A ferrugem da soja está presente no Paraná, Mato Grosso, Mato Grosso do Sul, São Paulo e Goiás, confirmou ontem a Embrpa. A doença pode ser confundida com diversas outras doenças foliares, menos importantes. Pesquisadores estão preocupados com a disseminação da ferrugem da soja, que na safra 2001/2002 atinge grande área produtora. Causada pelo fungo Phakopsora pachyrhizi, a doença provoca minúsculas lesões nas folhas, que interferem no funcionamento dos tecidos, provocando a queda prematura das folhas. ‘‘Apesar de não termos um levantamento definitivo, de acordo com os produtores de Goiás, houve uma redução de cerca de 10% no rendimento da soja na região. ‘‘Em casos drásticos, as perdas atingiram 50%’’, afirma o pesquisador, José Tadashi Yorinori, da Embrapa Soja.
Segundo ele, essa espécie de ferrugem da soja, originária da China, é facilmente disseminada pelo vento. Primeiro, ela expandiu-se para a Ásia e Oceania e há quatro anos a doença atingiu o Sul da África. Só nessa safra a doença foi detectada no Brasil. ‘‘Agora essa nova espécie de ferrugem, chamada de asiática, é uma grande preocupação, porque cerca de 60 espécies de leguminosas, como o feijão, a soja e o guandu, podem ser atingidas por ela’’, diz o pesquisador.

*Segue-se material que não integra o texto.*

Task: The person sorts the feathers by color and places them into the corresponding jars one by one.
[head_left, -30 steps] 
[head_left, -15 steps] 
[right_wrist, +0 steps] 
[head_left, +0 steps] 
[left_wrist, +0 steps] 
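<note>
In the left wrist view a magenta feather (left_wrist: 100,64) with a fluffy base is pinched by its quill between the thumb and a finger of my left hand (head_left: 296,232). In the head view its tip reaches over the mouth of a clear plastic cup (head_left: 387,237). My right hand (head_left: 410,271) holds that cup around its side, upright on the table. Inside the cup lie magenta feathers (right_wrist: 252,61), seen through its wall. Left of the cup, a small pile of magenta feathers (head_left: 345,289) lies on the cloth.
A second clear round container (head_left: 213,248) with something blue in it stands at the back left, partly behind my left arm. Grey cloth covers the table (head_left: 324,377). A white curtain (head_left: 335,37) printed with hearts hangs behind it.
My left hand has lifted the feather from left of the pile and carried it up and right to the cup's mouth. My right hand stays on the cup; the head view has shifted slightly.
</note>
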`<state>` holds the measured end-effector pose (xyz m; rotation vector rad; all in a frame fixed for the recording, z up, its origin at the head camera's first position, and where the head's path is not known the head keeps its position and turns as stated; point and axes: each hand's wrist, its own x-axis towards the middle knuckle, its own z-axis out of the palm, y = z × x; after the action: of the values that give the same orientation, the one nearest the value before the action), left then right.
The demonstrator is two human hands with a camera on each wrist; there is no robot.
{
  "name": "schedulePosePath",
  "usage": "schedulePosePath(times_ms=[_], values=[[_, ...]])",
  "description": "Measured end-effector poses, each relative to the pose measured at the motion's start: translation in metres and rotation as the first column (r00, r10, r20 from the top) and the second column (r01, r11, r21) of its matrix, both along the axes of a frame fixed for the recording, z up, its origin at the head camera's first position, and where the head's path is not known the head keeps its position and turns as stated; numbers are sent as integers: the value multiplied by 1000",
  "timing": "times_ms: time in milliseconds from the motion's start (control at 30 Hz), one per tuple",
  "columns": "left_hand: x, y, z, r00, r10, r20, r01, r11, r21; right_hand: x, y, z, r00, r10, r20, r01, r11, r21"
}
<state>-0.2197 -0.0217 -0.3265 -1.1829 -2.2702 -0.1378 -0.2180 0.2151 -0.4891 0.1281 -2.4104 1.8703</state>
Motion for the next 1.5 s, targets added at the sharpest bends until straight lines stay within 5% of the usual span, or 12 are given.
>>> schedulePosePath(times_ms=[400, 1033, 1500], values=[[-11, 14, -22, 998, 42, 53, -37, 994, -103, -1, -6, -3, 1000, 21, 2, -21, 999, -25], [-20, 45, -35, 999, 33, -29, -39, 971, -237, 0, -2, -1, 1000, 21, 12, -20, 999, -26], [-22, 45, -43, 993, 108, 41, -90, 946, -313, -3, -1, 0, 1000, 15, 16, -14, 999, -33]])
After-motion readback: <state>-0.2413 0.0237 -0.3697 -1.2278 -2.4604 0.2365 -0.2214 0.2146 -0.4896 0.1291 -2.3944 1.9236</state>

Na década de 80, a ferrugem da soja, que ocorria nas regiões altas dos Cerrados até o Sul do Paraná era causada pelo fungo Phakopsora meibomiae, uma espécie americana, que raramente provocava danos econômicos.

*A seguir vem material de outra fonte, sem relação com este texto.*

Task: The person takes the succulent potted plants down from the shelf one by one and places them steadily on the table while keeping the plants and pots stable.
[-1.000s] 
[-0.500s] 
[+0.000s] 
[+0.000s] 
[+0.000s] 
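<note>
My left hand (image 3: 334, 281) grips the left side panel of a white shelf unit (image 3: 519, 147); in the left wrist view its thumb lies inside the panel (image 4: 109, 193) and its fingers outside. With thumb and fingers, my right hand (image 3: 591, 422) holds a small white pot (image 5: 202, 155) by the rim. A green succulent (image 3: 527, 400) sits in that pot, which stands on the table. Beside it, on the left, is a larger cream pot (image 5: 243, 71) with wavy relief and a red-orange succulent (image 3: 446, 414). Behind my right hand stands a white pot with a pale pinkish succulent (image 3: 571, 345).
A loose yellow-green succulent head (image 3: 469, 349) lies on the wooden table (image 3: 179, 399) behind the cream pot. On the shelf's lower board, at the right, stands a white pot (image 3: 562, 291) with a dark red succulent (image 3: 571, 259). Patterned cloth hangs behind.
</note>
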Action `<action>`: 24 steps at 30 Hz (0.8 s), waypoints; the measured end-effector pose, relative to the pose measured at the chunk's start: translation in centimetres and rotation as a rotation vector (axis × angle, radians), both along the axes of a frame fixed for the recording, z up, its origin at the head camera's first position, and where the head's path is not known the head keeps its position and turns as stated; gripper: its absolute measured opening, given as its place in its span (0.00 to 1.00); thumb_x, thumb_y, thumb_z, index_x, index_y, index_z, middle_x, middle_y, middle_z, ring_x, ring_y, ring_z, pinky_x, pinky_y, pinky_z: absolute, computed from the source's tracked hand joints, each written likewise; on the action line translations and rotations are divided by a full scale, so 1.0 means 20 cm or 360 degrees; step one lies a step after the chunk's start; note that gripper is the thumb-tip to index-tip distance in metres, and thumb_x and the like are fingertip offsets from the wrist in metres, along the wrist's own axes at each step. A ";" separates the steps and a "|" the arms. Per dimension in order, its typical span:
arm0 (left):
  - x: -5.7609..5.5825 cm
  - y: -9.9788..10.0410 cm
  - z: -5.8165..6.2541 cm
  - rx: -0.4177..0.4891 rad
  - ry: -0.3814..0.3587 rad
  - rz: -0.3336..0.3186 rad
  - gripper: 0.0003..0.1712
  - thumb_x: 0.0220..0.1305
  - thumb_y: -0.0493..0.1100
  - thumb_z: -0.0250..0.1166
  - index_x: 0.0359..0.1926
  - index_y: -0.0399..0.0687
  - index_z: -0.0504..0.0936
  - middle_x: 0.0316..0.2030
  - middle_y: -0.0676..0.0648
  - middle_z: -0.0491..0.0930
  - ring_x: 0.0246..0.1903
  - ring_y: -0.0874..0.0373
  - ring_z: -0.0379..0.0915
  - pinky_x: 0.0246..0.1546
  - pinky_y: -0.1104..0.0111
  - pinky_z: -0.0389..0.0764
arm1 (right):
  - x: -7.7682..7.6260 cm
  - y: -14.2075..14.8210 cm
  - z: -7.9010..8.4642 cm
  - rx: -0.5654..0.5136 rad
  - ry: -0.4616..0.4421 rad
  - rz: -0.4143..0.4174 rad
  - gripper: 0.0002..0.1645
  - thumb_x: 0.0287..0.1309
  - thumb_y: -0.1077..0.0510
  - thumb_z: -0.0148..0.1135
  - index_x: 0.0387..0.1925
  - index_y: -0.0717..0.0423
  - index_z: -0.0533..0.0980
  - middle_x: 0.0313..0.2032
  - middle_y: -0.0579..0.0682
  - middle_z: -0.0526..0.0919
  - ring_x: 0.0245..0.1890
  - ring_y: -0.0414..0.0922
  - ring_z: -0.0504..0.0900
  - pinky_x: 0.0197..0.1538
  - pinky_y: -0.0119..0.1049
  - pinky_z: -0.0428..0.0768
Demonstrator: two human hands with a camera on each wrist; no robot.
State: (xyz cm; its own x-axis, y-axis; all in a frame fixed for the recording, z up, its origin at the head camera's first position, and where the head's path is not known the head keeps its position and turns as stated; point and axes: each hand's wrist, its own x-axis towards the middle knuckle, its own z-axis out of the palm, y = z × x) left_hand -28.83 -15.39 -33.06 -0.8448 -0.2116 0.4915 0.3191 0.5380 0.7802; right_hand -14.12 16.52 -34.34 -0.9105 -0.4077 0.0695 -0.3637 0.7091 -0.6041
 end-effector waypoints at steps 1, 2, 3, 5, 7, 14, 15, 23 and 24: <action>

No Zimbabue (Sul da África), a ferrugem asiática (P. pachyrhizi) mostra-se adaptada a uma ampla variação de condições climáticas, o que provoca perdas de rendimento entre 50% e 75%. ‘‘O programa de melhoramento visando o controle da doença através da resistência genética ainda não desenvolveu cultivar resistente’’.